For Mr Bin Laden's supporters among the dissident Saudi "Advice and Reformation Committee" outside Afghanistan, his call was a profound surprise. "We do not think this is the right moment to start a conflict with the (Saudi) regime," one told the Independent yesterday. "Osama has made a detailed, 12-page statement, a major plan to explain the declaration of jihad, a whole project. But we thought we were all agreed that we should try to keep the situation under control in the country, to control the people and not let things get out of hand. I was expecting the concept of jihad in Saudi Arabia to come up a long time ago - but not from us. Saying we have an enemy is one thing but declaring war is something else."

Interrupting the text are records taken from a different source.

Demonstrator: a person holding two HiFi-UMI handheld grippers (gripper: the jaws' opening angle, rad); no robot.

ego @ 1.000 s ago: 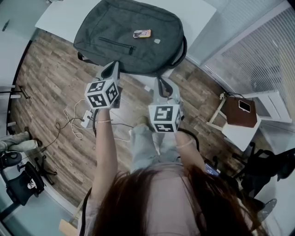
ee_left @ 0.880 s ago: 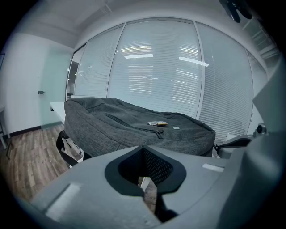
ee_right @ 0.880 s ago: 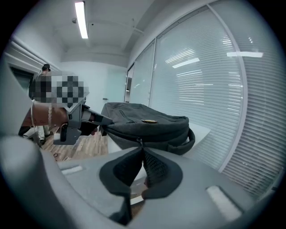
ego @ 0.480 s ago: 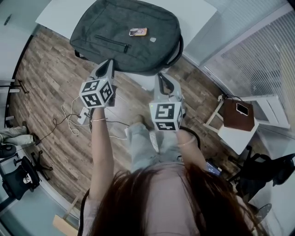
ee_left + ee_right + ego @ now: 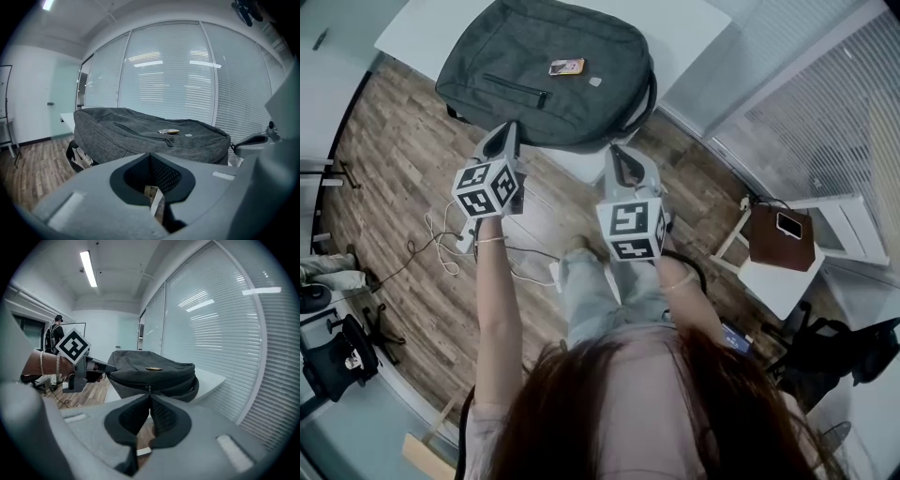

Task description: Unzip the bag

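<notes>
A dark grey backpack [image 5: 581, 103] lies flat on a white table [image 5: 698, 37], its front-pocket zip [image 5: 516, 91] facing up and a small orange card [image 5: 566, 67] on top. My left gripper [image 5: 508, 129] is shut and empty, its tip just short of the bag's near left edge. My right gripper [image 5: 617, 152] is also shut on nothing, close to the near right edge. In the left gripper view the backpack [image 5: 140, 136] fills the middle, with the pocket zip pull [image 5: 169, 140] on it. In the right gripper view a zip pull [image 5: 148, 388] hangs on the bag's side seam just beyond the jaw tips.
A white stool with a brown pouch and a phone [image 5: 780, 234] stands on the right. A power strip with cables [image 5: 459, 239] lies on the wooden floor on the left, and office chairs [image 5: 337, 366] stand at the lower left. Window blinds [image 5: 825, 103] run along the right.
The right gripper has edged forward toward the bag's near edge. The left gripper has stayed about where it was. Both jaws have stayed shut.
</notes>
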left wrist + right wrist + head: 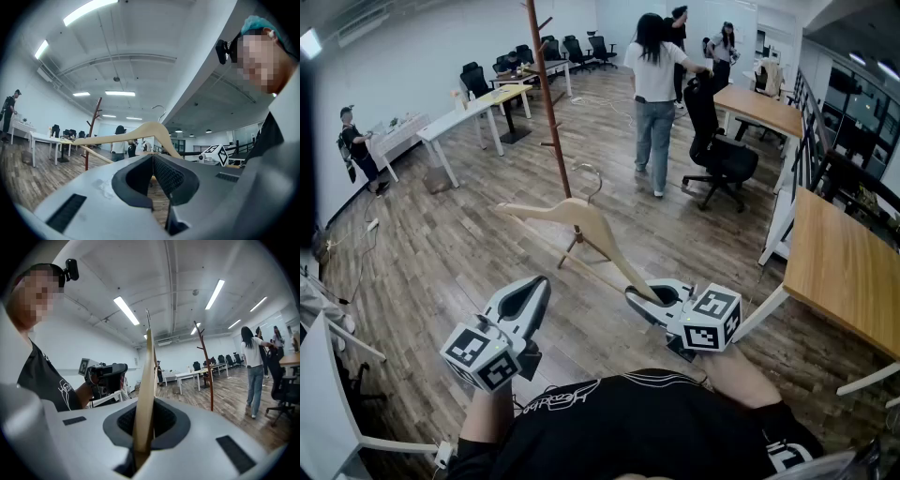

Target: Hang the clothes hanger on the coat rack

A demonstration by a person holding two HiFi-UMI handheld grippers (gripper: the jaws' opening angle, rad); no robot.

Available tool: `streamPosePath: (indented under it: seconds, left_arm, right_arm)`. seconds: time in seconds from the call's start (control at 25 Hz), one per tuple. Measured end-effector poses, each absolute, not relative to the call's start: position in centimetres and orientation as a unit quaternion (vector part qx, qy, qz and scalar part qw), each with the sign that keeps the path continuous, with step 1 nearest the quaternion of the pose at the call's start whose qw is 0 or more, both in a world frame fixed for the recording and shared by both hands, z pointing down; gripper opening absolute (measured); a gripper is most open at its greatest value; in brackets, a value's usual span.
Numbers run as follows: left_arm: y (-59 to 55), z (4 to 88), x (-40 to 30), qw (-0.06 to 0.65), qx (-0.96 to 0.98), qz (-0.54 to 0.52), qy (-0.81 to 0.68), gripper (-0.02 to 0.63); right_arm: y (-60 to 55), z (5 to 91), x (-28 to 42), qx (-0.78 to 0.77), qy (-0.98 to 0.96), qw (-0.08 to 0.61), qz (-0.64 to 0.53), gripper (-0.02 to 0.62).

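A pale wooden clothes hanger (572,214) with a metal hook (592,176) hangs in the air in front of me. My right gripper (637,296) is shut on its right arm end; in the right gripper view the wood (147,376) runs up between the jaws. The left gripper (536,284) is held to the hanger's left, apart from it, its jaws shut with nothing between them (153,157). Beyond the hanger stands the coat rack (546,89), a thin red-brown pole with short pegs, also seen as the coat rack (206,362) in the right gripper view.
People (656,84) stand beyond the rack beside a black office chair (722,155). A wooden table (844,272) is close on my right. White tables (469,117) and another person (352,141) are at the left. Wooden floor lies between me and the rack.
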State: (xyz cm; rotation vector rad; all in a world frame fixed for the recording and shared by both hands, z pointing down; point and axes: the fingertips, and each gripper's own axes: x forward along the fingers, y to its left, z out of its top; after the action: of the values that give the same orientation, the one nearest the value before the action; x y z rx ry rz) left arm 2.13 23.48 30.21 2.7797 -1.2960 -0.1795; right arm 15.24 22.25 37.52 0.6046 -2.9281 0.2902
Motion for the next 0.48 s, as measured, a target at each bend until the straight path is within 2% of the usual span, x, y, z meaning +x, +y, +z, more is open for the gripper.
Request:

Why Mr Bin Laden chose this moment to make his most extreme remarks about the US presence in the Gulf is unclear. It comes, however, when organisers of the "Rally for Islamic Revival" are planning a major conference of Islamist groups in London on Sunday at which, say some reports, will be shown a videotaped statement from Mr Bin Laden (the Government has told him he will not be allowed in), an interview with Sheikh Omar Abdul Rahman, the Egyptian cleric jailed for alleged involvement in a planned New York bombing, and a phone interview with Ali Belhadj, one of the jailed leaders of the Algerian Islamic Salvation Front, which was banned when it was about to win a second round of elections in 1992.

Mr Bin Laden's colleagues dismiss the report of a videotape message and are mystified by the claim that Sheikh Omar would be able to make a videotape in his US prison. Other Islamist groups express astonishment at the idea that Belhadj, under the constant eye of the Algerian security services, would be able to participate in an interview.

The London conference has nevertheless provoked predictable anger among Arab leaders who claim it will encourage "terrorists" in their own countries. President Hosni Mubarak has complained to Britain that it "will not help the international struggle against terrorism". Algeria's Foreign Ministry has complained that "the commanders, instigators, theoreticians, financiers and zealots of international terrorism" will be taking part.

Up to 80,000 people have died in Algeria's four-year war, in which "Islamists" and death- squads have murdered thousands of innocent civilians, by shooting and throat-cutting. Since 1992, more than 1,000 people have been killed in Egypt, mostly policemen and "Islamists" but also foreign tourists, businessmen and at least one US intelligence agent.